_Assignment_
Only one stretch of the records below is wanted: the lines from the one holding "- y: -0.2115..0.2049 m" through the one holding "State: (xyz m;". Return it exactly, both ends included.

[Stored entries]
==============================

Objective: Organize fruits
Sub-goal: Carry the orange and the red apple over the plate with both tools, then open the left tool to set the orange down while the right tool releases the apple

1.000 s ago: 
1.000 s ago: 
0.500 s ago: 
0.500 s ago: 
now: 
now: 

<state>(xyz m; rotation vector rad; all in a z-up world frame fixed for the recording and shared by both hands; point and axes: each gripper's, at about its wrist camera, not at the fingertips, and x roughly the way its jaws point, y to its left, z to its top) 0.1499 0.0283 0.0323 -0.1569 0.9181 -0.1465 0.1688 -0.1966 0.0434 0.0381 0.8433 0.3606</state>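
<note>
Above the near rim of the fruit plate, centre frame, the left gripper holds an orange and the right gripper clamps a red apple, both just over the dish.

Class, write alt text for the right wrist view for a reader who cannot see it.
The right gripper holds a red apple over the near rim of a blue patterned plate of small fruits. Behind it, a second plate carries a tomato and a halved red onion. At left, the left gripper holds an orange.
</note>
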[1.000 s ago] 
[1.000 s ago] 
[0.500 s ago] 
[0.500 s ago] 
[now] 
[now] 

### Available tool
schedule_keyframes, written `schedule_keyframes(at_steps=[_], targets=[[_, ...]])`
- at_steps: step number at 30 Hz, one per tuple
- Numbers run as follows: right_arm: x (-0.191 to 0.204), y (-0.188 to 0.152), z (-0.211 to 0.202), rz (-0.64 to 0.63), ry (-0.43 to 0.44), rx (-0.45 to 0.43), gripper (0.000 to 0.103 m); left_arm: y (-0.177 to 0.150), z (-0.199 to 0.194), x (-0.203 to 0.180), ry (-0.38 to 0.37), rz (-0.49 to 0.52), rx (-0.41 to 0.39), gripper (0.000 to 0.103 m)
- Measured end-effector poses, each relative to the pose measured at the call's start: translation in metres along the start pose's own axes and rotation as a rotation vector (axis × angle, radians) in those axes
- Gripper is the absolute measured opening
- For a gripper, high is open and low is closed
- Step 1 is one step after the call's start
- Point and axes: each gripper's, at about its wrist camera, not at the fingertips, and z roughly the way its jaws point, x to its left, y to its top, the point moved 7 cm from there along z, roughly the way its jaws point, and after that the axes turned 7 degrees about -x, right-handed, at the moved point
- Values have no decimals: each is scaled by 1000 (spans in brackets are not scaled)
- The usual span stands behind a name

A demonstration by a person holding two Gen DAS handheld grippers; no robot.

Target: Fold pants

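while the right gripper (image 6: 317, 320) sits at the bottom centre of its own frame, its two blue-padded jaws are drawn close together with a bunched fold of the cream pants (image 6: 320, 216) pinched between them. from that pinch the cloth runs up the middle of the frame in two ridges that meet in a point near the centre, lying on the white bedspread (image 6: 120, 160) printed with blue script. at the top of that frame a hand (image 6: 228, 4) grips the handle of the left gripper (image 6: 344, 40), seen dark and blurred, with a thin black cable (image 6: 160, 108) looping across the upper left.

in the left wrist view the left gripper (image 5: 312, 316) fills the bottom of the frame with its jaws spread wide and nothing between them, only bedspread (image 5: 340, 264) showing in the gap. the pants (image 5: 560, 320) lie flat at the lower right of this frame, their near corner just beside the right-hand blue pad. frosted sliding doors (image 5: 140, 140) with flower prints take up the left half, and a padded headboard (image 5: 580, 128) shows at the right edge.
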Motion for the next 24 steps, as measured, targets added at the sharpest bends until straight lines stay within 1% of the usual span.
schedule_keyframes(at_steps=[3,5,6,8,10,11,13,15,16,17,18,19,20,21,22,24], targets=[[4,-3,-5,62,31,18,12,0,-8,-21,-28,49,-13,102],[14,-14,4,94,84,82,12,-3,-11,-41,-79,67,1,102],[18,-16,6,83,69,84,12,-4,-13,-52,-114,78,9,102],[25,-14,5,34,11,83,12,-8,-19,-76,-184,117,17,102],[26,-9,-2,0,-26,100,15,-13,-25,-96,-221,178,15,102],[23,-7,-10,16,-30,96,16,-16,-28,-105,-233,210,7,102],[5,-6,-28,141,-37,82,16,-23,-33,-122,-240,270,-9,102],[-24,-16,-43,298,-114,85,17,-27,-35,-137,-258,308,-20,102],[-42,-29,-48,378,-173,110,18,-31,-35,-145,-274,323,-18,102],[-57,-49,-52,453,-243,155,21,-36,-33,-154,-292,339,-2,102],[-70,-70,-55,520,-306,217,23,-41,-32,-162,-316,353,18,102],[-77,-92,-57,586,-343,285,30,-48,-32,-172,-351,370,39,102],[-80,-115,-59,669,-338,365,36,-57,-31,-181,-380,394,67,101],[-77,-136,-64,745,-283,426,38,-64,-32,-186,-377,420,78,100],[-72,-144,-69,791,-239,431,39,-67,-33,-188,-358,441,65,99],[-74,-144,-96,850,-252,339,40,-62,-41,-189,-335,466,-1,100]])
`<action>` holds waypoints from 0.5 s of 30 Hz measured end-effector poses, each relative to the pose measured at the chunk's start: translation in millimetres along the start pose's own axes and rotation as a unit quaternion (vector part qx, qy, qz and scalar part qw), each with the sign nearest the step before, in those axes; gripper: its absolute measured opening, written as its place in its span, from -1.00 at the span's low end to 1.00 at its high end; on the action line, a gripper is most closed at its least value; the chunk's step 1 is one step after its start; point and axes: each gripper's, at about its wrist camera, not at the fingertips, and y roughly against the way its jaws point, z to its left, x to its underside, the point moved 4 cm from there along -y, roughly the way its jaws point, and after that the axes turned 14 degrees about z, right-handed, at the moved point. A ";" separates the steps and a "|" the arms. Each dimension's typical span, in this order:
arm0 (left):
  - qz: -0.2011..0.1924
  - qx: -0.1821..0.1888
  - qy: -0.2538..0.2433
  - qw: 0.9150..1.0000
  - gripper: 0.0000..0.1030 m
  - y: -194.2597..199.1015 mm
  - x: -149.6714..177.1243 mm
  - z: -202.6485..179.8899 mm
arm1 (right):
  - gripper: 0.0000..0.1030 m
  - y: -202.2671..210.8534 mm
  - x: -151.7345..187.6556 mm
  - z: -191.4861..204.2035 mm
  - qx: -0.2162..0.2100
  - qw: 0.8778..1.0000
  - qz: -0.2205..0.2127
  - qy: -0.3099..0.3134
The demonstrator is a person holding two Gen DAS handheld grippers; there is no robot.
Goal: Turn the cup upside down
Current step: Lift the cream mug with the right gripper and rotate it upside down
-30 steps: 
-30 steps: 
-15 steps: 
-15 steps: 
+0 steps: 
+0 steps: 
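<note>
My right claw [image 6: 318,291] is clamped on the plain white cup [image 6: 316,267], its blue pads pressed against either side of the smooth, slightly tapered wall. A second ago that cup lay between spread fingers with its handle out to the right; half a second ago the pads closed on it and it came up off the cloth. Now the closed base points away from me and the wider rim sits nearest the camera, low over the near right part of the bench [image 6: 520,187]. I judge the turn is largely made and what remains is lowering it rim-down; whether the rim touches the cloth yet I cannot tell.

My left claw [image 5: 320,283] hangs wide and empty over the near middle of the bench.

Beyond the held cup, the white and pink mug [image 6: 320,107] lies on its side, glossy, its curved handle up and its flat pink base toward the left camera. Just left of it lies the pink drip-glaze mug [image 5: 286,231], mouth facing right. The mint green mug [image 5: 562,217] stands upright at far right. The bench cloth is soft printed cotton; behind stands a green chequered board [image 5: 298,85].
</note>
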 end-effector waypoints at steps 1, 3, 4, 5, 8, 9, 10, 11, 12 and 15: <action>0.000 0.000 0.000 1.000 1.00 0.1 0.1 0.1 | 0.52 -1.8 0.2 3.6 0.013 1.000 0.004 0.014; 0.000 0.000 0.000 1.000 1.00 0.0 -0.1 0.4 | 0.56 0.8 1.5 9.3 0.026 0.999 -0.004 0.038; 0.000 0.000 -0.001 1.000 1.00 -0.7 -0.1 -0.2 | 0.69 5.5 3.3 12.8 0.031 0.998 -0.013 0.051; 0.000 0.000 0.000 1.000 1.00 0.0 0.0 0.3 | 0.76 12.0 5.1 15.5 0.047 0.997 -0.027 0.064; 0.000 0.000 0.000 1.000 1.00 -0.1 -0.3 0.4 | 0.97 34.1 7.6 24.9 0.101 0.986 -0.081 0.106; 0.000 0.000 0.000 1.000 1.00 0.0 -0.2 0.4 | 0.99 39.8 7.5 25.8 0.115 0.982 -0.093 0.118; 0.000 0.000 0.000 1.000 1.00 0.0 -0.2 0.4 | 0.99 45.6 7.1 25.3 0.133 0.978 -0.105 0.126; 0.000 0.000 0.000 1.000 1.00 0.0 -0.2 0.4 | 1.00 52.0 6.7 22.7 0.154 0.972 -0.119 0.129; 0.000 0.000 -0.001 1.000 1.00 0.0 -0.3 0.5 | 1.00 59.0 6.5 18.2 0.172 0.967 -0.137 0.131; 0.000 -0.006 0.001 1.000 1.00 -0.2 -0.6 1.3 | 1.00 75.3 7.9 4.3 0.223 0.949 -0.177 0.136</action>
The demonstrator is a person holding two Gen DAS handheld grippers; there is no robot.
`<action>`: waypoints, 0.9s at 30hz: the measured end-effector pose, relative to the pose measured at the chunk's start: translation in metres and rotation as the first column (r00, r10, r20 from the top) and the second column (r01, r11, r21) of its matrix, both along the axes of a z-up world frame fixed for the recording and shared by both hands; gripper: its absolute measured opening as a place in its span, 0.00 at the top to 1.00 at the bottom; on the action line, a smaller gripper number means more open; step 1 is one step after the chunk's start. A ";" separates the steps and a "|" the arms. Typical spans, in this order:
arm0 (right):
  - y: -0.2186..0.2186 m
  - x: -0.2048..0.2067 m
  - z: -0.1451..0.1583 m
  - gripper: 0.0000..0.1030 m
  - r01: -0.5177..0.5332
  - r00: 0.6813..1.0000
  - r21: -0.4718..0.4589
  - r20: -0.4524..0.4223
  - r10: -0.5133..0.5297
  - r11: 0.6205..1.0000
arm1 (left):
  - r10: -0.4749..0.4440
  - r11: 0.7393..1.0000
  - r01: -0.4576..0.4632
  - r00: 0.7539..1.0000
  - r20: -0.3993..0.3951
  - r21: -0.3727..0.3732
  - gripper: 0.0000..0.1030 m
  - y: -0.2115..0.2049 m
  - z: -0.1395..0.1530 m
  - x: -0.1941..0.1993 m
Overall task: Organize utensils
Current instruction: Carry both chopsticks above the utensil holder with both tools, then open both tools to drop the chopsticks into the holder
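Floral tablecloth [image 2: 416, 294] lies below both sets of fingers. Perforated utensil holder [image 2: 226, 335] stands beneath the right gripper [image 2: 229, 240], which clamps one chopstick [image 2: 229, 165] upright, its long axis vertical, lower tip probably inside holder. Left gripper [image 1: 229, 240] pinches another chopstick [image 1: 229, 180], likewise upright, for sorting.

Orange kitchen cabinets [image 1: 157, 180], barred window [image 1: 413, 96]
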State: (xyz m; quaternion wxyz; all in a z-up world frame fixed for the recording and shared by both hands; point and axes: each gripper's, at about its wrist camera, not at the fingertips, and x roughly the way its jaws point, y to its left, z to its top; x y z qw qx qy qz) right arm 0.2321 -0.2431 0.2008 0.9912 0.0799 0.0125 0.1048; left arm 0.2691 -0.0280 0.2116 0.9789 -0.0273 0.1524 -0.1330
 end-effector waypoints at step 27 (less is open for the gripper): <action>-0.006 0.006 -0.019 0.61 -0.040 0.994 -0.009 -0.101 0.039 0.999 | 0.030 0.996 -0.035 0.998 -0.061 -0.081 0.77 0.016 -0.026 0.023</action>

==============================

_Task answer_
  - y: -0.2115..0.2049 m
  - z: -0.1395..0.1530 m
  - x: -0.1941..0.1993 m
Overall task: Organize utensils
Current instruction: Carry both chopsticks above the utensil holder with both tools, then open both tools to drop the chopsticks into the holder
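Floral tablecloth [image 2: 416, 294] lies below both sets of fingers. Perforated utensil holder [image 2: 226, 335] stands beneath the right gripper [image 2: 229, 240], which clamps one chopstick [image 2: 229, 165] upright, its long axis vertical, lower tip probably inside holder. Left gripper [image 1: 229, 240] pinches another chopstick [image 1: 229, 180], likewise upright, for sorting.

Orange kitchen cabinets [image 1: 157, 180], barred window [image 1: 413, 96]
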State: (xyz m; quaternion wxyz; all in a z-up world frame fixed for the recording and shared by both hands; point and axes: each gripper's, at about its wrist camera, not at the fingertips, and x roughly the way its jaws point, y to its left, z to its top; x y z qw qx qy qz) right arm 0.2321 -0.2431 0.2008 0.9912 0.0799 0.0125 0.1048; left arm 0.2691 -0.0280 0.2116 0.9789 -0.0273 0.1524 -0.1330

That completes the answer to this exercise.